GOP Issues a Warning on E-mail Probe

By Paul Singer and Rachel Van Dongen
Roll Call Staff
April 24, 2007, 12 a.m.

As Democrats gear up for a broad investigation of Republican e-mail accounts, GOP staff warn that the issue could come back to haunt Democrats, as the minority is looking for ways to extend the issue into Democratic e-mails as well.

The revelation that top White House officials, including Karl Rove, may have conducted official government business over Republican National Committee e-mail accounts has launched a broad series of inquiries among Democrats trying to get their hands on some of these messages.

House Oversight and Government Reform Chairman Henry Waxman (D-Calif.) has called a meeting for Wednesday to consider issuing a subpoena to the RNC to force the committee to produce information about these e-mail accounts dating back as far as 2001. Waxman also has asked federal agencies to preserve any e-mails they have received from these accounts. The Democratic National Committee has filed a Freedom of Information Act request with the Justice Department, seeking communications between Justice officials and anyone using an RNC e-mail account regarding the firing of eight U.S. attorneys. Last week the DNC filed suit against the department for failing to timely respond to the FOIA request.

But Brian McNicoll, a spokesman for Oversight and Government Reform Committee Republicans, warned that if Democrats want to broadly investigate the use of party e-mail accounts by administration officials, Republicans could extend this investigation back to the end of the Clinton administration as well.

“If you can go back through five years of e-mails, you can go back 10 years of e-mails,” McNicoll said. “The Clinton administration was doing this too — they were using e-mail accounts that were outside the presidential records system,” the system that requires preservation of official White House communications. Republicans are “looking into” the possibility of sweeping some of this activity into the Waxman investigation, he said.

David Marin, the committee’s Republican staff director, said in an e-mail, “It’s our hope that none of the threatened subpoenas is actually issued come Wednesday, since they all deal with yesterday’s news, or matters in which the would-be targets are cooperating fully with Chairman Waxman, or both.
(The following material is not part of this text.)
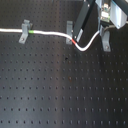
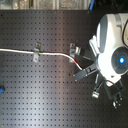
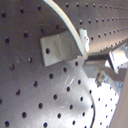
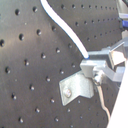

Regardless, we’ll be ready to help set the record straight on Wednesday.”

Waxman’s decision to call for subpoenas followed an April 18 letter from RNC attorney Robert Kelner, which said the party is taking steps to preserve e-mails and is working with Waxman’s staff and the White House to sort out a timeline for producing documents and vetting them for potential executive privilege concerns. “We would again respectfully caution against premature, inflammatory, and potentially misleading assertions by the Committee concerning whether e-mails may have been preserved for any particular period or person.”

Outside experts suggest that any Congressional investigation into misuse of e-mail accounts could be fraught with peril for members of Congress and their staff, who must assiduously separate official from political communications.

In the era of the constant campaign, both Members and staffers use e-mail to communicate with their own campaign committees, as well as their parties’ campaign arms like the Democratic Congressional Campaign Committee and the National Republican Senatorial Committee. However, there are no rules governing the retention of such e-mails, according to senior House and Senate aides. If they are retained, that is done according to offices’ individual policies.

But unlike the White House system, aides to these party committees said no staffers, not even senior aides, have been assigned e-mail addresses at the campaign offices with a dccc.com domain. The lawmakers in charge of the committees, however, may have DCCC or NRSC e-mail addresses that they use while working out of those buildings.